- Directed by: Chris McKim
- Produced by: Chris McKim; Fenton Bailey; Randy Barbato;
- Production company: World of Wonder
- Release date: November 2020 (DOC NYC);
- Running time: 105 minutes
- Language: English

= Wojnarowicz (film) =

Wojnarowicz: F**k You F*ggot F**ker is a 2020 American biographical documentary film about David Wojnarowicz, directed by Chris McKim. The film premiered at 2020 DOC NYC. It was intended to premiere at the 2020 Tribeca Film Festival before the festival was cancelled due to the COVID-19 pandemic.

== Production and distribution ==
Kino Lorber obtained distribution rights in North America.

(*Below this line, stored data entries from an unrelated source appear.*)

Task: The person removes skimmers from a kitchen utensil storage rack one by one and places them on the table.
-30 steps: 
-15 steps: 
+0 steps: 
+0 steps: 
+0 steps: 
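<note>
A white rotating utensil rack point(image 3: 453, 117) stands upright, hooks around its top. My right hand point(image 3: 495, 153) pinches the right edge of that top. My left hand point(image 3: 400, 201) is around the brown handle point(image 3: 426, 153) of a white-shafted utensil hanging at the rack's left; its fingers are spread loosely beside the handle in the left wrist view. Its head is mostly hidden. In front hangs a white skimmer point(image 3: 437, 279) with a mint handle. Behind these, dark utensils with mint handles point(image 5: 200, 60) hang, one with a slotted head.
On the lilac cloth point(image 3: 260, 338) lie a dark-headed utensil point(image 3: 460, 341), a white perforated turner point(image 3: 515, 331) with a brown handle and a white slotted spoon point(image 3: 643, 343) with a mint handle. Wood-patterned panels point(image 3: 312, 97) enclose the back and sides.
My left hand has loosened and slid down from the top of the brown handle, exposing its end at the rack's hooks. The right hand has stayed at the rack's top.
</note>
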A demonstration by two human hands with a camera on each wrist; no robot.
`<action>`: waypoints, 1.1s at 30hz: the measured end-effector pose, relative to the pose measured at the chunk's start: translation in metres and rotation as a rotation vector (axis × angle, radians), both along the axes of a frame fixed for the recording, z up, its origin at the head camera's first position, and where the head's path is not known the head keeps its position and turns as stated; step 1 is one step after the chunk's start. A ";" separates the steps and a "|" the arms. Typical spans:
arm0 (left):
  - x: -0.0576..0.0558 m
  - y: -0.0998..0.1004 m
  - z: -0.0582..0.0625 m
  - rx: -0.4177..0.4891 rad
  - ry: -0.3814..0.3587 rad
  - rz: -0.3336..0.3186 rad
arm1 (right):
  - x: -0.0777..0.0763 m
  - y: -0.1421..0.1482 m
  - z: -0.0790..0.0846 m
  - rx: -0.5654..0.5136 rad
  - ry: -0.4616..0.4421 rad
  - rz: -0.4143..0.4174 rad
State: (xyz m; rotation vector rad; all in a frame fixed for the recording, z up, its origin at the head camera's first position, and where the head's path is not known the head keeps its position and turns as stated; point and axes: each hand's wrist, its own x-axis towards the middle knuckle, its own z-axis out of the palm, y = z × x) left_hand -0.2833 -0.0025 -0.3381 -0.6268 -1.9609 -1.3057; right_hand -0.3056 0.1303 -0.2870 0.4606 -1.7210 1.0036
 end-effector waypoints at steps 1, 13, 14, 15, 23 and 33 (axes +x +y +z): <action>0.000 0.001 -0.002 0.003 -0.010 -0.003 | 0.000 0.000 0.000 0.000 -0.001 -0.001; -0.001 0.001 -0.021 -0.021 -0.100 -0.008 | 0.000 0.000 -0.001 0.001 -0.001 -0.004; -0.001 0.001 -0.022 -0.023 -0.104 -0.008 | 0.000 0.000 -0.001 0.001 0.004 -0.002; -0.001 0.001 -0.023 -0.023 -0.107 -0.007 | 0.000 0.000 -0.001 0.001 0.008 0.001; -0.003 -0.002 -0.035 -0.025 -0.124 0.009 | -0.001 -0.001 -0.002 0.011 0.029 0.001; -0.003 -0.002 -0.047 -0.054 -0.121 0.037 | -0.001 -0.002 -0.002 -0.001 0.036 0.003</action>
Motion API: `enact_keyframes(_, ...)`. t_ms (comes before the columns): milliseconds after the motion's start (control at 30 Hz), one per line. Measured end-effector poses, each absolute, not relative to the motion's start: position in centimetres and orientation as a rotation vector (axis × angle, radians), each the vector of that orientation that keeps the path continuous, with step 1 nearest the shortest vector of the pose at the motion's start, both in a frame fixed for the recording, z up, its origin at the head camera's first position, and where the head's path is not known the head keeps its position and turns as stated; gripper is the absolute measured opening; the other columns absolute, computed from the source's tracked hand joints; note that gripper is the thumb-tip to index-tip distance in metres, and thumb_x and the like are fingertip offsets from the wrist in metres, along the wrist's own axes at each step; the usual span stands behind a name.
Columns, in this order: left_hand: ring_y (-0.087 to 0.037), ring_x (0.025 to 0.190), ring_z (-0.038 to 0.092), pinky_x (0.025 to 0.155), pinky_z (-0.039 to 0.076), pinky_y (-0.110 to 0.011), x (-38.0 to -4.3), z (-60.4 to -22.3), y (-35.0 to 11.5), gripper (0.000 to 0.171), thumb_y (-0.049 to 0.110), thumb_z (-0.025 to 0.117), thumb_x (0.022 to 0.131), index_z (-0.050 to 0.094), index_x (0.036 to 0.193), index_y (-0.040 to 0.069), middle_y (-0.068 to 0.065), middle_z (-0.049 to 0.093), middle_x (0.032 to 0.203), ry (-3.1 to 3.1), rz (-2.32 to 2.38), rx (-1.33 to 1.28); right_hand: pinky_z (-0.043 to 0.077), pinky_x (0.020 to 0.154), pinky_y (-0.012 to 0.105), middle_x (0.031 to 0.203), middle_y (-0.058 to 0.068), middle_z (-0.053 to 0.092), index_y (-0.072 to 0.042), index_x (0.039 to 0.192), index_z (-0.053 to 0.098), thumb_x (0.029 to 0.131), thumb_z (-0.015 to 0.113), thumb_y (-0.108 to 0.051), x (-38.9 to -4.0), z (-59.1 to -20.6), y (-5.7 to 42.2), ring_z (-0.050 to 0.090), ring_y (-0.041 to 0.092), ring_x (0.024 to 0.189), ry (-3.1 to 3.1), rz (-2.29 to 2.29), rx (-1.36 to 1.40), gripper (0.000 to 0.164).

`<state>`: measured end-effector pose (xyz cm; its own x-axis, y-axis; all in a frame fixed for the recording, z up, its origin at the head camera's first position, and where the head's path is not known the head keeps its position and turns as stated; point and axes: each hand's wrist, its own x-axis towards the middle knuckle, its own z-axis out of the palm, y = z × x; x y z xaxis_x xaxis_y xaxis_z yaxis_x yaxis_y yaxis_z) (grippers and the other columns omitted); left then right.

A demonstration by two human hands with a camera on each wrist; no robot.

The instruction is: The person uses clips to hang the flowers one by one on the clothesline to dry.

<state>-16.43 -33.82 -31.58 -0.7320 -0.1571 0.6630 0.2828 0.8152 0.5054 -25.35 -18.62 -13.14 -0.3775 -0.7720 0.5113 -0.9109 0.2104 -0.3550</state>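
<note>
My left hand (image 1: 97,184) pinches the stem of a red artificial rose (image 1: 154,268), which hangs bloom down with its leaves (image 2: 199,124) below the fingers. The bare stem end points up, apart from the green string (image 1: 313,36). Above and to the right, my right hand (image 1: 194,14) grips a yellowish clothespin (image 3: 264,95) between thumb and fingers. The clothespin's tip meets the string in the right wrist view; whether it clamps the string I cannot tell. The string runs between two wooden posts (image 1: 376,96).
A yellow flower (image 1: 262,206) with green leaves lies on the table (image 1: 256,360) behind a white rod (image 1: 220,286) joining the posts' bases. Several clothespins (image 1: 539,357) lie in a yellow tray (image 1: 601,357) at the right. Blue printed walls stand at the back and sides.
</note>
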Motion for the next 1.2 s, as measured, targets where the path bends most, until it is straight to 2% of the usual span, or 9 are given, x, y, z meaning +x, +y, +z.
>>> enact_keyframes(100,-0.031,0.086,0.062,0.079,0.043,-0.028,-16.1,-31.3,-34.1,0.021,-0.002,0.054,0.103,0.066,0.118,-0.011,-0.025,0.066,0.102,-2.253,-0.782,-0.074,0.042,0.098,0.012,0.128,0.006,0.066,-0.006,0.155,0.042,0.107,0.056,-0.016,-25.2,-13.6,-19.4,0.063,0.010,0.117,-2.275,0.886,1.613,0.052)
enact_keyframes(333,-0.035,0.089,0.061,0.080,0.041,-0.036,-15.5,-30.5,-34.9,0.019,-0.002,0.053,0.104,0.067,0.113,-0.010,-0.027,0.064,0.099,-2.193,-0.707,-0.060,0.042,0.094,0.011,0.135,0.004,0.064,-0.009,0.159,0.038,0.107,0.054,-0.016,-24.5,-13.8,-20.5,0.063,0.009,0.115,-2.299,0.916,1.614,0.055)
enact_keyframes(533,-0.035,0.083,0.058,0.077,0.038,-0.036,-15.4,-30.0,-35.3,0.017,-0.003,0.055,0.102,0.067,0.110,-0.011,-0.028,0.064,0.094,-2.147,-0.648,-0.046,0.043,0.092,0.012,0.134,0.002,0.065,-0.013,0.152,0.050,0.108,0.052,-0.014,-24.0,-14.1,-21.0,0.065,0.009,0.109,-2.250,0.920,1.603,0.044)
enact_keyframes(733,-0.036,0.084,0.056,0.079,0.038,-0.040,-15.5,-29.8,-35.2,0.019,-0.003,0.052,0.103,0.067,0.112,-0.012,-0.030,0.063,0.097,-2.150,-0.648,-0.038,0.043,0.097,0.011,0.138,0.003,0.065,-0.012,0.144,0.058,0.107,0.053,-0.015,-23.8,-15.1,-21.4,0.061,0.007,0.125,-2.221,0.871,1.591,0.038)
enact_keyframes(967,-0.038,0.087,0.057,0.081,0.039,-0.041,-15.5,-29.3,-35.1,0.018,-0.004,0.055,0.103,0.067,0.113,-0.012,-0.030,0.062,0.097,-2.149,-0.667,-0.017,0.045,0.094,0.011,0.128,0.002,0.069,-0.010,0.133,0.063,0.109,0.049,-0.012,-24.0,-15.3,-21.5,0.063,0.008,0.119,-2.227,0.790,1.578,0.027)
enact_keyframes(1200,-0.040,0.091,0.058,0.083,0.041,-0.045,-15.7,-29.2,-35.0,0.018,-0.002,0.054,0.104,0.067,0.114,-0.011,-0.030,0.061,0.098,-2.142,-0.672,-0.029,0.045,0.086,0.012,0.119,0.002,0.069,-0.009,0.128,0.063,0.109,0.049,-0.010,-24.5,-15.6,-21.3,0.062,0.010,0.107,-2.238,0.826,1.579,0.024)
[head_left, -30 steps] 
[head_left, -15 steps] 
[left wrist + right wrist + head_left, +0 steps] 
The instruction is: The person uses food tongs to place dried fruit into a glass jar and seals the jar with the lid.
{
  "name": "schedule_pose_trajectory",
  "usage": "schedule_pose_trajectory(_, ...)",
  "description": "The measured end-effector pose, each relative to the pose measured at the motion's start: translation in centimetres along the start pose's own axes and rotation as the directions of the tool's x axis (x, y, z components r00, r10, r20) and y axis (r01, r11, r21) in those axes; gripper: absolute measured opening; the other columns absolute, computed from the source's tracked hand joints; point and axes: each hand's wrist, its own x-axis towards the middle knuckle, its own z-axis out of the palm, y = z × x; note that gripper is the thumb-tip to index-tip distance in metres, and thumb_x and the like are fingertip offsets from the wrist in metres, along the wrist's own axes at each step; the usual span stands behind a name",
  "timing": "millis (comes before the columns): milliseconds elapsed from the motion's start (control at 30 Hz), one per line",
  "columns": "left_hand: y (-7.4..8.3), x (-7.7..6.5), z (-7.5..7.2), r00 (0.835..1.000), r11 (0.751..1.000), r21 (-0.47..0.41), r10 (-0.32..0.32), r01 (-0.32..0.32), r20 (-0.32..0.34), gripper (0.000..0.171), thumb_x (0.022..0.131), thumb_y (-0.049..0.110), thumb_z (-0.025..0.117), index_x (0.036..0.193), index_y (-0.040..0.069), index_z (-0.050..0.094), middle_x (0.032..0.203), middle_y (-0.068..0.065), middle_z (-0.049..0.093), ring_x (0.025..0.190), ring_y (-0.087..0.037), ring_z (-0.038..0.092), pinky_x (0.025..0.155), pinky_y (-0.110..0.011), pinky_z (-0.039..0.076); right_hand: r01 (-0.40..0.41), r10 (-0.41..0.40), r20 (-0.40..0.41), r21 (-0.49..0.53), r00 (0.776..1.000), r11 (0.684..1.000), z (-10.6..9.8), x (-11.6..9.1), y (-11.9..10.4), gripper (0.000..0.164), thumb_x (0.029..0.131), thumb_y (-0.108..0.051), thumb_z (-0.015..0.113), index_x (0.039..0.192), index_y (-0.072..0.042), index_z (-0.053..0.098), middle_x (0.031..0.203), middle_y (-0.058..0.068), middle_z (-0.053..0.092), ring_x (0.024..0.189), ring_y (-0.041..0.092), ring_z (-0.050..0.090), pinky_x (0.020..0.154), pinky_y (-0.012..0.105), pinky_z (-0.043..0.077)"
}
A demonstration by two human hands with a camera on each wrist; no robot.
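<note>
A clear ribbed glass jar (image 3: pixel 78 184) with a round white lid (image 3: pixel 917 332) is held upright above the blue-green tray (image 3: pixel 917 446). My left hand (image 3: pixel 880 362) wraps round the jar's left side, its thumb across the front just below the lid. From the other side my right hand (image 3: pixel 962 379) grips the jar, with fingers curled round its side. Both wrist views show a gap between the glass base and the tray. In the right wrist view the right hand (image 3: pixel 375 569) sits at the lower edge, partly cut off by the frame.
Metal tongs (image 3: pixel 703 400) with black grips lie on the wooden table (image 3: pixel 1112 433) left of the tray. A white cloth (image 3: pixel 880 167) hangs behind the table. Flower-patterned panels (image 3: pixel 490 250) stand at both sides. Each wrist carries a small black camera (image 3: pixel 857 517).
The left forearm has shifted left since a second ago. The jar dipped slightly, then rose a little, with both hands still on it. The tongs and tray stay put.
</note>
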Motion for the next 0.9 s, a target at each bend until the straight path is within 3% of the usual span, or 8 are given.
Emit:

McKim cited Cynthia Carr's biography Fire in the Belly as a "great overview for me going into the project".

== Reception ==
On Rotten Tomatoes, the documentary holds an approval rating of 97% based on 34 reviews, with an average rating of 8.10/10.

In The New Yorker, Richard Brody praised the film's "analytical animation and graphics".

Marc Savlov of The Austin Chronicle rated the film four out of five stars.

In The Hollywood Reporter David Rooney ascribed the 'strength' of the film to "the extent to which [McKim] channels Wojnarowicz's own perspective on these experiences" from the outset.